__Task objective__. For each line below that holds the word "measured", make a copy.
>>
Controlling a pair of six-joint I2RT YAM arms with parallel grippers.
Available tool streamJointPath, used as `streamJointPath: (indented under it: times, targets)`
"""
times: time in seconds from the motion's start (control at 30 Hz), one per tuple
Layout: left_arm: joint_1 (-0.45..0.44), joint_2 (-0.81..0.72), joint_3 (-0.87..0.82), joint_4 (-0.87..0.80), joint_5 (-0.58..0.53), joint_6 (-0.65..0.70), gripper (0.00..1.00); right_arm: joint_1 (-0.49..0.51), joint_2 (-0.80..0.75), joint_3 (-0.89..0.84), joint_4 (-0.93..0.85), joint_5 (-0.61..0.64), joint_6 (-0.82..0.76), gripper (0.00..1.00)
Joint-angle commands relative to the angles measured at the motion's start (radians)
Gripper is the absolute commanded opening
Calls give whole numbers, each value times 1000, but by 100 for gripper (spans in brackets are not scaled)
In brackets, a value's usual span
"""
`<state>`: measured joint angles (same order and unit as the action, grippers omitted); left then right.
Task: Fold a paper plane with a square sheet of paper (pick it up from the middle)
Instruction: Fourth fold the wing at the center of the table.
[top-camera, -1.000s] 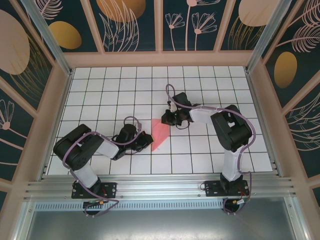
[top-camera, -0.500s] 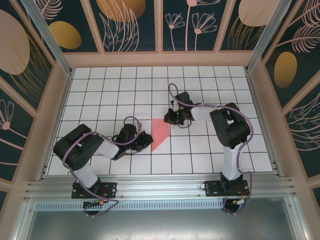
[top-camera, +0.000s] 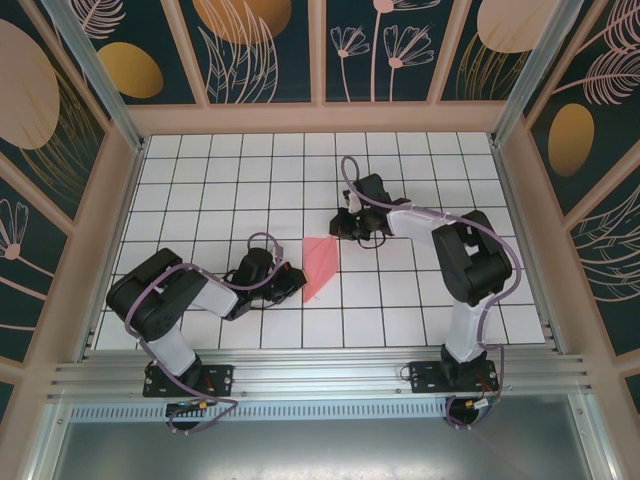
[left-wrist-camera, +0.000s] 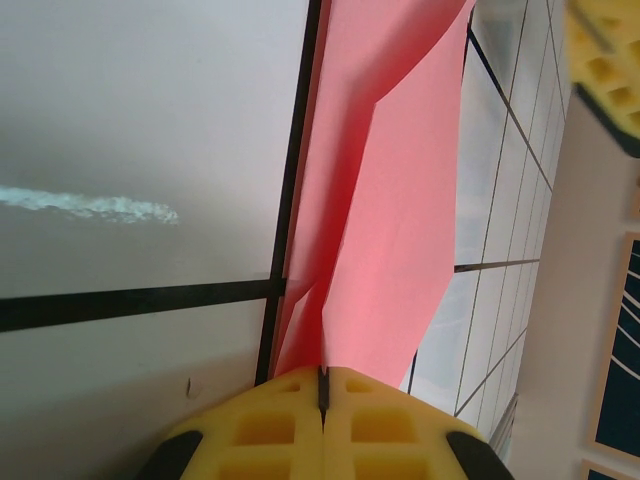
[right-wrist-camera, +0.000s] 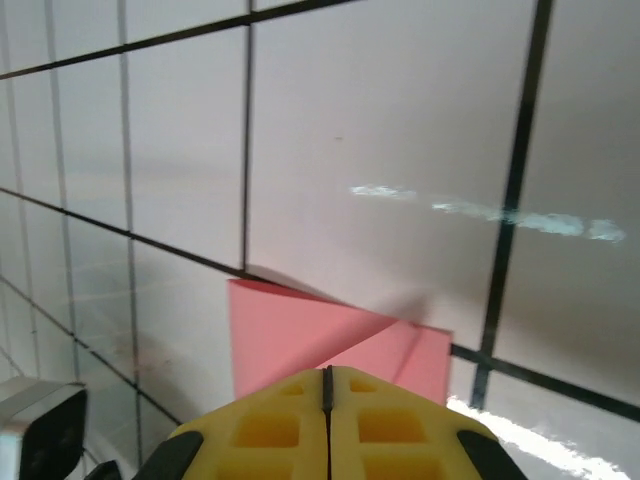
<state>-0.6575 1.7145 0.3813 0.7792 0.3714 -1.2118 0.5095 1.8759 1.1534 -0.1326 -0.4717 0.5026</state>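
The square sheet of paper (top-camera: 318, 265), salmon-pink and creased into a narrow folded shape, lies mid-table between the two arms. My left gripper (top-camera: 293, 282) is at its lower left edge. In the left wrist view the yellow jaws (left-wrist-camera: 322, 372) are shut on the paper (left-wrist-camera: 400, 200), which runs away from them in folded layers. My right gripper (top-camera: 343, 230) is at the sheet's upper right corner. In the right wrist view it (right-wrist-camera: 327, 370) is shut, and a raised flap of the paper (right-wrist-camera: 290, 335) runs in to its fingertips, casting a shadow on the table.
The white grid table (top-camera: 250, 180) is enclosed by patterned walls (top-camera: 60, 150) on the left, back and right. An aluminium rail (top-camera: 320, 378) runs along the near edge by the arm bases. Open tiles lie behind and to both sides of the paper.
My right gripper has shifted a little up and to the right, from over the paper's upper right part to its corner. The left gripper and the paper's body have stayed put.
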Motion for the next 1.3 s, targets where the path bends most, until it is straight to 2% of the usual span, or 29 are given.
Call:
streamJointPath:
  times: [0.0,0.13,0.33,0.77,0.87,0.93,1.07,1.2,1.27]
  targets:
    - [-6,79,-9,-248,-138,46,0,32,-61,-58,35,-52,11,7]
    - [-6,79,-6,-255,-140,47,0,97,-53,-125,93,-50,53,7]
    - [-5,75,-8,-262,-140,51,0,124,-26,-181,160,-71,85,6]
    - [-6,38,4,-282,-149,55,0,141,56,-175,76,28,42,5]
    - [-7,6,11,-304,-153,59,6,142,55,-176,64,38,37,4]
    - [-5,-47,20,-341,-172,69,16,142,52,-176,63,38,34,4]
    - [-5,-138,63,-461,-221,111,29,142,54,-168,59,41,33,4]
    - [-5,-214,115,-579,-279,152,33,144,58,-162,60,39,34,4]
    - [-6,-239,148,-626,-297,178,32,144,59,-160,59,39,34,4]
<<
__Reply to the task__.
Joint-angle commands relative to the angles measured at the motion's start (radians)
`<state>`: measured joint angles (same order and unit as the action, grippers omitted); left then right.

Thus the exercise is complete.